ABOUT THIS TASK:
Read the listing below. Then repeat it exactly.

____ GIVEN MATERIAL

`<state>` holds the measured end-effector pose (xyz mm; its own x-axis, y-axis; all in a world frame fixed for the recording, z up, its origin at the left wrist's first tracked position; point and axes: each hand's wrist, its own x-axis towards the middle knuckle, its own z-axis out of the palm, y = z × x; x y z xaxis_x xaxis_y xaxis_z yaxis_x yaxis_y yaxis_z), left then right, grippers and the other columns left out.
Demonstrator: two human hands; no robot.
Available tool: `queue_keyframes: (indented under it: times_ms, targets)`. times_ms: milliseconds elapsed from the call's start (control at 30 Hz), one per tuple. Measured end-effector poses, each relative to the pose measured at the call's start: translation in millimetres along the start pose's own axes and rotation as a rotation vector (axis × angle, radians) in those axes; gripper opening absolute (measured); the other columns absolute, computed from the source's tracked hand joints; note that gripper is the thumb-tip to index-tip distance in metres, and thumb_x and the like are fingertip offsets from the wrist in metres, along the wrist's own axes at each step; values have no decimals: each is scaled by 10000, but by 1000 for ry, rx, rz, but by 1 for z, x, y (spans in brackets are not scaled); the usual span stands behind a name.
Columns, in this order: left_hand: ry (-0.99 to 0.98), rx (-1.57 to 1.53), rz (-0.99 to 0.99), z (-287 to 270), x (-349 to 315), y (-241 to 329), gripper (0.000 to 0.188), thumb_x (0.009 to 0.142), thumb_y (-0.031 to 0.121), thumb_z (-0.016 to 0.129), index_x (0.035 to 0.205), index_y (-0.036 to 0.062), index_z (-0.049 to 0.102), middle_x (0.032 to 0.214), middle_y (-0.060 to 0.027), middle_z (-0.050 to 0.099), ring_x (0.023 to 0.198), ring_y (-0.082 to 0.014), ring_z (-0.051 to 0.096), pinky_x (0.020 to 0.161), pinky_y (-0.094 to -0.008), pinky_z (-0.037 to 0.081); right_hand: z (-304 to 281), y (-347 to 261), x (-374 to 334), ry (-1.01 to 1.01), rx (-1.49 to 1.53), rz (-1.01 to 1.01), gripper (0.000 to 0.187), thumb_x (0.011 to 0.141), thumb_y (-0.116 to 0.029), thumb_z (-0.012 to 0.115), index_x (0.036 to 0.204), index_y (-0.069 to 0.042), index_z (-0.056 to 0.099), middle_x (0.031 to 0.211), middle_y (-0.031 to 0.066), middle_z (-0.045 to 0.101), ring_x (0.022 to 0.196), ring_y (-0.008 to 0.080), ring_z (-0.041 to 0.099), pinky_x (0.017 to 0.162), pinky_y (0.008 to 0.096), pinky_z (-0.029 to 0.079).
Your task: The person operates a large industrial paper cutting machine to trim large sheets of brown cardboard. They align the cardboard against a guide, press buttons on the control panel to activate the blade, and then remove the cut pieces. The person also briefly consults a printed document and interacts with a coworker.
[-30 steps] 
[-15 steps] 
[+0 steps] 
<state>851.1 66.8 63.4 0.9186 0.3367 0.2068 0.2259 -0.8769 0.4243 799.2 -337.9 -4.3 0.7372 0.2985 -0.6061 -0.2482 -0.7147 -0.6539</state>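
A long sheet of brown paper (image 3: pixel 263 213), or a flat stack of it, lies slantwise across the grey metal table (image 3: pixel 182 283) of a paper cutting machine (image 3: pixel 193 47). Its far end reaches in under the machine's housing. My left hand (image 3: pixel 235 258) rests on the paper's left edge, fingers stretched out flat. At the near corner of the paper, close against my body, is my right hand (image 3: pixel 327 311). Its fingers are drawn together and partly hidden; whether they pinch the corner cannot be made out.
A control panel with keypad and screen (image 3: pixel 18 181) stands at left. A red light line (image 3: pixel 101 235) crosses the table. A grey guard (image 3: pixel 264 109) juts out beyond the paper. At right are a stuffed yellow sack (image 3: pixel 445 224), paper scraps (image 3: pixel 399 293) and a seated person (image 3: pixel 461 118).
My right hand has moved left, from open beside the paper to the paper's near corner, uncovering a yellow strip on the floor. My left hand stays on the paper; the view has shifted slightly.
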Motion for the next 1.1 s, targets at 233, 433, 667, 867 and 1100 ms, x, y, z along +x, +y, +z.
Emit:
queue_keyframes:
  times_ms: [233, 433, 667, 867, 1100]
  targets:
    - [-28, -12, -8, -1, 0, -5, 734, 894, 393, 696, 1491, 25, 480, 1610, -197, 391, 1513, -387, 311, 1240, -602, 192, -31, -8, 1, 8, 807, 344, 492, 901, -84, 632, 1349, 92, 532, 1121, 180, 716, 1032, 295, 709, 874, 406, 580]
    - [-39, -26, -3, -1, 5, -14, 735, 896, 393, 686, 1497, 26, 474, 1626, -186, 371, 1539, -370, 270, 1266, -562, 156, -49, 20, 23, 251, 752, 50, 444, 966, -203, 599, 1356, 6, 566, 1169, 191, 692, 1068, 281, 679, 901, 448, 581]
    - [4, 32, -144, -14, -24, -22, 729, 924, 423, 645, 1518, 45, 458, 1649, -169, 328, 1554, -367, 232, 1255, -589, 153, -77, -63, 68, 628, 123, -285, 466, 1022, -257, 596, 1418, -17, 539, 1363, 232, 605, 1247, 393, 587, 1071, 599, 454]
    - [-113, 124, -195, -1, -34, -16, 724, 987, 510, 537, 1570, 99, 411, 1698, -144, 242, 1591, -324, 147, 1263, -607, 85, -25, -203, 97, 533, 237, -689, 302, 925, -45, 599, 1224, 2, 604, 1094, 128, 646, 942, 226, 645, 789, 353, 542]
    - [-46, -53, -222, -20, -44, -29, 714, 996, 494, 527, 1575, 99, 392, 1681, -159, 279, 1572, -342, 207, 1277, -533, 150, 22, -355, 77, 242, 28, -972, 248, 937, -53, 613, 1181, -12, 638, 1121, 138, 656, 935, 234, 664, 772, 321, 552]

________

RESPONSE BOX:
`<state>` holds the measured end-effector pose (xyz mm; its own x-axis, y-axis; all in a world frame fixed for the recording, z up, its origin at the left wrist's first tracked position; point and axes: each hand's wrist, its own x-axis towards the middle knuckle, its own z-axis out of the palm, y = z × x; x y z xaxis_x xaxis_y xaxis_z yaxis_x yaxis_y yaxis_z), left then right, grippers and the other columns left out.
Demonstrator: two human hands; no robot.
Available tool: `queue_keyframes: (indented under it: times_ms, targets)`. times_ms: milliseconds elapsed from the call's start (control at 30 Hz), one per tuple. Measured end-effector poses, each relative to the pose measured at the call's start: translation in millimetres along the start pose's own axes and rotation as a rotation vector (axis × angle, radians) in those axes; gripper opening absolute (measured); the other columns absolute, computed from the source's tracked hand joints; note that gripper is the thumb-tip to index-tip distance in metres, and thumb_x and the like are fingertip offsets from the wrist in metres, along the wrist's own axes at each step; values have no decimals: each is scaled by 10000, but by 1000 for ry, rx, rz, but by 1 for z, x, y (spans in brackets are not scaled); the usual span stands behind a name.
Columns, in this order: left_hand: ry (-0.99 to 0.98), rx (-1.57 to 1.53), rz (-0.99 to 0.99), z (-287 to 270), x (-349 to 315), y (-241 to 329), gripper (0.000 to 0.188), thumb_x (0.009 to 0.142), thumb_y (-0.031 to 0.121), thumb_z (-0.016 to 0.129), index_x (0.035 to 0.205), index_y (-0.036 to 0.062), index_z (-0.049 to 0.102), middle_x (0.032 to 0.214), middle_y (-0.060 to 0.027), middle_z (-0.050 to 0.099), ring_x (0.023 to 0.198), ring_y (-0.082 to 0.014), ring_z (-0.051 to 0.096), pinky_x (0.020 to 0.161), pinky_y (-0.094 to -0.008), pinky_z (-0.037 to 0.081); right_hand: z (-304 to 281), y (-347 to 261), x (-374 to 334), ry (-1.01 to 1.01), rx (-1.49 to 1.53), rz (-1.01 to 1.01), gripper (0.000 to 0.187), thumb_x (0.011 to 0.141), thumb_y (-0.116 to 0.029), thumb_z (-0.012 to 0.115), index_x (0.036 to 0.204), index_y (-0.069 to 0.042), index_z (-0.056 to 0.099), middle_x (0.031 to 0.211), middle_y (-0.031 to 0.066), middle_z (-0.045 to 0.101), ring_x (0.022 to 0.196), ring_y (-0.008 to 0.080), ring_z (-0.041 to 0.099), pinky_x (0.017 to 0.162), pinky_y (0.008 to 0.096), pinky_z (-0.029 to 0.079).
Your task: The person operates a large industrial paper cutting machine to trim large sheets of brown cardboard. They align the cardboard against a guide, press buttons on the control panel to activate the blade, and then remove the cut pieces. The person also briefly consults a printed document and interacts with a coworker.
[-30 steps] 
[-15 steps] 
[+0 steps] 
<state>851.1 66.8 63.4 0.9186 0.3367 0.2068 0.2259 -0.8769 0.4243 799.2 -337.9 -4.3 0.7372 0.2985 -0.6061 -0.2482 -0.7147 -0.6539</state>
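A long sheet of brown paper (image 3: pixel 263 213), or a flat stack of it, lies slantwise across the grey metal table (image 3: pixel 182 283) of a paper cutting machine (image 3: pixel 193 47). Its far end reaches in under the machine's housing. My left hand (image 3: pixel 235 258) rests on the paper's left edge, fingers stretched out flat. At the near corner of the paper, close against my body, is my right hand (image 3: pixel 327 311). Its fingers are drawn together and partly hidden; whether they pinch the corner cannot be made out.
A control panel with keypad and screen (image 3: pixel 18 181) stands at left. A red light line (image 3: pixel 101 235) crosses the table. A grey guard (image 3: pixel 264 109) juts out beyond the paper. At right are a stuffed yellow sack (image 3: pixel 445 224), paper scraps (image 3: pixel 399 293) and a seated person (image 3: pixel 461 118).
My right hand has moved left, from open beside the paper to the paper's near corner, uncovering a yellow strip on the floor. My left hand stays on the paper; the view has shifted slightly.
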Motion for the next 1.1 s, targets at 233, 433, 667, 867 and 1100 ms, x, y, z along +x, +y, +z.
Emit:
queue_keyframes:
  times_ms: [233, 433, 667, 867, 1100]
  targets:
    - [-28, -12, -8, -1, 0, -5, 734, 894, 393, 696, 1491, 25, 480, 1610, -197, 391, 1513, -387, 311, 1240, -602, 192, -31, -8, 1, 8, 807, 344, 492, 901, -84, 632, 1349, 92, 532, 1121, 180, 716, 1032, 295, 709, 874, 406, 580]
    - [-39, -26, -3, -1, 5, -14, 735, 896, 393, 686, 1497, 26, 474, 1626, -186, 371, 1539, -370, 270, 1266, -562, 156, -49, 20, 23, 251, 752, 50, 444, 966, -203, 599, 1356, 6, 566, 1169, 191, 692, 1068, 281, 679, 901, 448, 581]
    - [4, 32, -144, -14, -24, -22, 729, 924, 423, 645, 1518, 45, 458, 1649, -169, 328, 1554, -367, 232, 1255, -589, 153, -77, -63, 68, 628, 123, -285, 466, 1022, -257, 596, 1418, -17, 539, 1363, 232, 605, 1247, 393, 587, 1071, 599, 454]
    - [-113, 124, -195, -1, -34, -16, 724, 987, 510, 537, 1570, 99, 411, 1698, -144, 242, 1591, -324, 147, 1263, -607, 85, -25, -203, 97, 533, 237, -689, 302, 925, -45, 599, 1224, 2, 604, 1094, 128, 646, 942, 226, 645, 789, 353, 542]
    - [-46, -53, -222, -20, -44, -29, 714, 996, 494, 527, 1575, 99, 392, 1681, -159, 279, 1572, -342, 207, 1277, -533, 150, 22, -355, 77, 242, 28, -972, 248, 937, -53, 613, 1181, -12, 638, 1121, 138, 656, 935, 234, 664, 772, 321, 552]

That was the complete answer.